╭─ Stored data

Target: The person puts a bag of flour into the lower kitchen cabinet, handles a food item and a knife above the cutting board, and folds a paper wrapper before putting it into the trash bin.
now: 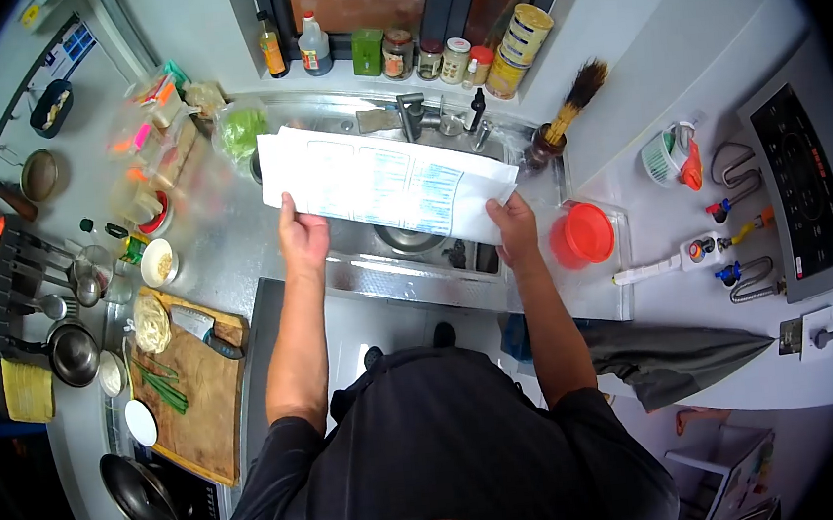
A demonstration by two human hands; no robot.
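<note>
A wide white sheet of paper (385, 179) with blue print in boxes is stretched between my hands, above the sink. My left hand (303, 235) pinches its lower left edge, thumb on top. At the lower right corner, my right hand (515, 229) grips the sheet the same way. The fingers behind the paper are hidden. Beneath it shows part of the metal sink (378, 275), and the faucet (411, 117) stands just beyond its upper edge.
To the left, a cutting board (192, 408) bears a cleaver (207, 330), green onions (162, 386) and a pale dough-like mass (152, 323). A red basin (585, 235) sits right of the sink. Bottles and jars (398, 54) line the windowsill. Pans (140, 497) stand lower left.
</note>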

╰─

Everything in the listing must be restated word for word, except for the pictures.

# Task solution
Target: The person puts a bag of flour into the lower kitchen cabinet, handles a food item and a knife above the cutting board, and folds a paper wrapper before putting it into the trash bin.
now: 
A demonstration by two human hands; no robot.
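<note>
A wide white sheet of paper (385, 179) with blue print in boxes is stretched between my hands, above the sink. My left hand (303, 235) pinches its lower left edge, thumb on top. At the lower right corner, my right hand (515, 229) grips the sheet the same way. The fingers behind the paper are hidden. Beneath it shows part of the metal sink (378, 275), and the faucet (411, 117) stands just beyond its upper edge.
To the left, a cutting board (192, 408) bears a cleaver (207, 330), green onions (162, 386) and a pale dough-like mass (152, 323). A red basin (585, 235) sits right of the sink. Bottles and jars (398, 54) line the windowsill. Pans (140, 497) stand lower left.
</note>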

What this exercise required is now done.